Project Page | arXiv |
Zhecheng Yuan*, Tianming Wei*, Shuiqi Cheng, Gu Zhang, Yuanpei Chen, Huazhe Xu
*The first two authors contribute equally.
conda env create -f environment.yml
The algorithms will use the Places dataset for data augmentation, which can be downloaded by running
wget http://data.csail.mit.edu/places/places365/places365standard_easyformat.tar
After downloading and extracting the data, add your dataset directory to the datasets list in cfgs/aug_config.cfg
.
For training:
bash scripts/train.sh
For evaluation:
bash scripts/eval.sh ours
You should modify the model_path
in mani_eval.py
first. You would better to check the saved video. The recorded success rate might miss some successful trials. Meanwhile, you need to uncomment the get_termination
function in the Python file for the tasks: ['xarm_close_dex', 'franka_dual_dex', 'franka_bowl_dex']
under envs/tasks/
to serve as evaluation metrics. However, it should remain commented out during training.

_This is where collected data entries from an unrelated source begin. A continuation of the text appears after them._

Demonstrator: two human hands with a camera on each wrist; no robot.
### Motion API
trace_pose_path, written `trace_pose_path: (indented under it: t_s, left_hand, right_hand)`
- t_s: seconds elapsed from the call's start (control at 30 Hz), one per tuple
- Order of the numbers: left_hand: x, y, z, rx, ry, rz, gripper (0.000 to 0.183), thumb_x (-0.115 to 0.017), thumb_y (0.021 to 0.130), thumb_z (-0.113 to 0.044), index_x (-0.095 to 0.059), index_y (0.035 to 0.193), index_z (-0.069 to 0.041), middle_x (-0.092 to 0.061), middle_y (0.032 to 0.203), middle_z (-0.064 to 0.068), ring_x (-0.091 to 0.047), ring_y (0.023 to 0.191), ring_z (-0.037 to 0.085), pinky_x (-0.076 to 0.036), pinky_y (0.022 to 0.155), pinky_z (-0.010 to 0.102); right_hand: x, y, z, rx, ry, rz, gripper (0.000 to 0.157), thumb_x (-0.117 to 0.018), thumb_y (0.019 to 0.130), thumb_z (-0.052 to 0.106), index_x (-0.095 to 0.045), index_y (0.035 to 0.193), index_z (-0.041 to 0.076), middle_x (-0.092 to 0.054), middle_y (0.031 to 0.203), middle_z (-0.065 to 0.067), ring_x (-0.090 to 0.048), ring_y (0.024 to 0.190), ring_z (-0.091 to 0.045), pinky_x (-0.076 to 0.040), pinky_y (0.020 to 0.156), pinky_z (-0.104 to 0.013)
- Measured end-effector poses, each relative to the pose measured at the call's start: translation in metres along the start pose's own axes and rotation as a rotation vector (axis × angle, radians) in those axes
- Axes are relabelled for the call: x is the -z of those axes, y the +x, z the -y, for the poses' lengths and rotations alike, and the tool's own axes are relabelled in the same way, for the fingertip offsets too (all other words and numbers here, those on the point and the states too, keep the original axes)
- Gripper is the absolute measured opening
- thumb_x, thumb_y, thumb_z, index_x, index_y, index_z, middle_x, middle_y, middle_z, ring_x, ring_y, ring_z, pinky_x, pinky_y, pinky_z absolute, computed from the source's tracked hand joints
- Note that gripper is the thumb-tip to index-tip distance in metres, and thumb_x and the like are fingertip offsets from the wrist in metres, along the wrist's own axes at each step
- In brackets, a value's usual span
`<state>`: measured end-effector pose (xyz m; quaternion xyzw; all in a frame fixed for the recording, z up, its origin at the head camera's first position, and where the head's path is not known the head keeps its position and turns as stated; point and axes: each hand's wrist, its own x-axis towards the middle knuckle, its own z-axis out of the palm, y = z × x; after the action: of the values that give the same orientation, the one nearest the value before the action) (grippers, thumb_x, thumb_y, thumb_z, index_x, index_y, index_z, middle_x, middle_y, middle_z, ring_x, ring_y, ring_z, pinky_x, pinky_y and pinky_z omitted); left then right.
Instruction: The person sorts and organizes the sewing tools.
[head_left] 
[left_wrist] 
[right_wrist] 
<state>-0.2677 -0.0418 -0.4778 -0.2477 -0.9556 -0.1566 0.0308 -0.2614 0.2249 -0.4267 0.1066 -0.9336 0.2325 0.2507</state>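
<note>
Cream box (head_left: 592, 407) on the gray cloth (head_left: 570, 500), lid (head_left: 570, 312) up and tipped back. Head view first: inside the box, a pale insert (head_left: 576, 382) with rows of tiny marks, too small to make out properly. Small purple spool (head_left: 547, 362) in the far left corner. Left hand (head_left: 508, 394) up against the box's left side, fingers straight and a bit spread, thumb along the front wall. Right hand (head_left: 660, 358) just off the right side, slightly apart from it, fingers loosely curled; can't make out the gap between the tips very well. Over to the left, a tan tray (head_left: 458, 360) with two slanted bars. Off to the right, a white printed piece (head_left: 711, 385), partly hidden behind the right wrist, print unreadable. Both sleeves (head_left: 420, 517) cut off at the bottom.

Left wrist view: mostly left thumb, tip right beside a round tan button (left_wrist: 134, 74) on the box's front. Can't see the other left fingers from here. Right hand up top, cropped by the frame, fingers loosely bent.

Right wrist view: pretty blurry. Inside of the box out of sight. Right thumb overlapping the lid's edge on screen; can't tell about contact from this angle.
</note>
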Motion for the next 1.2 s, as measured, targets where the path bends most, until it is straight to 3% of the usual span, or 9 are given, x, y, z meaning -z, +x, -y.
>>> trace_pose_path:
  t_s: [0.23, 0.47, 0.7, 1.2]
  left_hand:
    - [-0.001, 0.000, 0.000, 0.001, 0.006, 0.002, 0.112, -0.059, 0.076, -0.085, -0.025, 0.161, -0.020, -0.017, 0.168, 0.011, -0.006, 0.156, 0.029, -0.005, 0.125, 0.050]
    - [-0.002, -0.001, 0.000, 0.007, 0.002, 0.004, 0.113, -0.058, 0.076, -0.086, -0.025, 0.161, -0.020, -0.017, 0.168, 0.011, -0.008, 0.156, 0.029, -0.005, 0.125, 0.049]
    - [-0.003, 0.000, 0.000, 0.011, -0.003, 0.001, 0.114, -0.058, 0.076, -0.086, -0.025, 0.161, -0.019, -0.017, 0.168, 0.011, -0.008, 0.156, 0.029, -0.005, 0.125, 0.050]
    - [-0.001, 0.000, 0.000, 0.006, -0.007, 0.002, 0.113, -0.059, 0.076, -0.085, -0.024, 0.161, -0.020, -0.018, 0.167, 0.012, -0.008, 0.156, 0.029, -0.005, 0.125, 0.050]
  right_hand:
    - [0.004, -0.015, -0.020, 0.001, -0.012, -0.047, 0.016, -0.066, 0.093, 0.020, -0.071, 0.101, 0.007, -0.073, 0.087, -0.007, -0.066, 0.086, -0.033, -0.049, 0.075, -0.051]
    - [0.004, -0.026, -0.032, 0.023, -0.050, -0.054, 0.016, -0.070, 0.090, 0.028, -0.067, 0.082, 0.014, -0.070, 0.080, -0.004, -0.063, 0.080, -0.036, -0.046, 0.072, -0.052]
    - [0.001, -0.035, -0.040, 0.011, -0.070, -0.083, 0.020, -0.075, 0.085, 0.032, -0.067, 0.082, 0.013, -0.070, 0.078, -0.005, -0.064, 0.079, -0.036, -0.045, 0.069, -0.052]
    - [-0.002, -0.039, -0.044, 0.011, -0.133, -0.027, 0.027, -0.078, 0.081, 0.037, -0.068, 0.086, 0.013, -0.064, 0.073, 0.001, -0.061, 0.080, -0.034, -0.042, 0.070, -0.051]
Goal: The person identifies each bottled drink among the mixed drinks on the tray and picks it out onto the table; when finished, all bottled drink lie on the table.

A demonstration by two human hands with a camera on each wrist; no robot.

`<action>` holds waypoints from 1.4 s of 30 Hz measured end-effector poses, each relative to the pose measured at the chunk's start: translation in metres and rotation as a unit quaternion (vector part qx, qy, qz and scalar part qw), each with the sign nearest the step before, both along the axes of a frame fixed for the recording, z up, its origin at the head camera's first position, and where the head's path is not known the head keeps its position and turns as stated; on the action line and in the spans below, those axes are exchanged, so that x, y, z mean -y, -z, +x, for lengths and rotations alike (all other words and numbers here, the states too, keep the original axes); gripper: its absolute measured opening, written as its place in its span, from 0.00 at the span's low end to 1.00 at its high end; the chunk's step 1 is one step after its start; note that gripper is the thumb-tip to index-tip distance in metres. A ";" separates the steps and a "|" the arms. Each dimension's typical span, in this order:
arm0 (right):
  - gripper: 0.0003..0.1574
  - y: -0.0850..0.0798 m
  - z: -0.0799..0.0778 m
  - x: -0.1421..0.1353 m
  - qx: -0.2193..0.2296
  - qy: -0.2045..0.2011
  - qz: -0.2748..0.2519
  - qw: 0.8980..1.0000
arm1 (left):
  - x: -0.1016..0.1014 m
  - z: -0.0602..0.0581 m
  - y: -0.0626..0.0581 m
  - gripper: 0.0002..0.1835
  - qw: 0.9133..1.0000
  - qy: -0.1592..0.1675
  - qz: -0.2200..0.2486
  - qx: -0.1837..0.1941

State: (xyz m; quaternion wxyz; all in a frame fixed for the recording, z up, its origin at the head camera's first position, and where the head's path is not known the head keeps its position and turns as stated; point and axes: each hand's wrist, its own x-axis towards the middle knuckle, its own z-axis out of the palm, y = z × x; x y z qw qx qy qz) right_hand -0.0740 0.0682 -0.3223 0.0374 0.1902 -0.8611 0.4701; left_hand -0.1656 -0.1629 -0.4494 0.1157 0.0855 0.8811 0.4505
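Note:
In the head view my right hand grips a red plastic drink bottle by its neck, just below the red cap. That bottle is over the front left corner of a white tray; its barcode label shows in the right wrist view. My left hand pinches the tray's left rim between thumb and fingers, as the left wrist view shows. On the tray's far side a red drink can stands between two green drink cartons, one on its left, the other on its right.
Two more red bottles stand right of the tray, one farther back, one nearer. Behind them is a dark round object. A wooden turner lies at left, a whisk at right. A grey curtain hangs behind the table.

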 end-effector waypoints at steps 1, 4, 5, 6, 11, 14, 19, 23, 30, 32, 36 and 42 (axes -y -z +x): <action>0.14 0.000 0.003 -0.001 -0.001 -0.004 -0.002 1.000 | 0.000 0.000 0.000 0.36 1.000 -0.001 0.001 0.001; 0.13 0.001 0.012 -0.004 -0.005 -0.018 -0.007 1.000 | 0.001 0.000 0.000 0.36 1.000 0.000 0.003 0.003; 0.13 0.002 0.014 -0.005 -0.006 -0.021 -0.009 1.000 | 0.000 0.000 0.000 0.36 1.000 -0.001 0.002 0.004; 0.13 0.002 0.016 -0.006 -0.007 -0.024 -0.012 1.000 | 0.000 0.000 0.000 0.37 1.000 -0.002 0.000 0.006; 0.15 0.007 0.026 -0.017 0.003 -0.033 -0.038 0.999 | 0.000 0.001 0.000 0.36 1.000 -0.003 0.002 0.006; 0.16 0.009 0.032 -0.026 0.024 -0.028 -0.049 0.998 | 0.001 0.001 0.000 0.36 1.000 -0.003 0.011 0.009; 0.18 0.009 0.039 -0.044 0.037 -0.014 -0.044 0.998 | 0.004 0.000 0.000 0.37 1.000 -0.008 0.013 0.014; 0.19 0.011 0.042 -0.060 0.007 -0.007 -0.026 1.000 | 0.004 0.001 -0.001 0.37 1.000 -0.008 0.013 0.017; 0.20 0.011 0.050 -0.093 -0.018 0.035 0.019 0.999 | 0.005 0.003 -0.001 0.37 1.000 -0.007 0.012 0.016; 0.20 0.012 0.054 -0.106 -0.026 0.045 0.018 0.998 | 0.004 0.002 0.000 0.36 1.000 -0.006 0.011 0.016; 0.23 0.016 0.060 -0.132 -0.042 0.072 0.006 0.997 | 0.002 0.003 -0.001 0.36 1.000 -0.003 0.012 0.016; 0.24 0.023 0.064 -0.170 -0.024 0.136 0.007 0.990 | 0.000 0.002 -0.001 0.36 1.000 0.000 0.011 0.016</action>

If you find our work useful, please consider citing:
@article{yuan2024learning,
title={Learning to Manipulate Anywhere: A Visual Generalizable Framework For Reinforcement Learning},
author={Yuan, Zhecheng and Wei, Tianming and Cheng, Shuiqi and Zhang, Gu and Chen, Yuanpei and Xu, Huazhe},
journal={arXiv preprint arXiv:2407.15815},
year={2024}
}
Our code is generally built upon DrQ-v2. The robot model built upon mujoco-menagerie . The website is borrowed from DP3. We thank all these authors for their nicely open sourced code and their great contributions to the community.
This repository is released under the MIT license.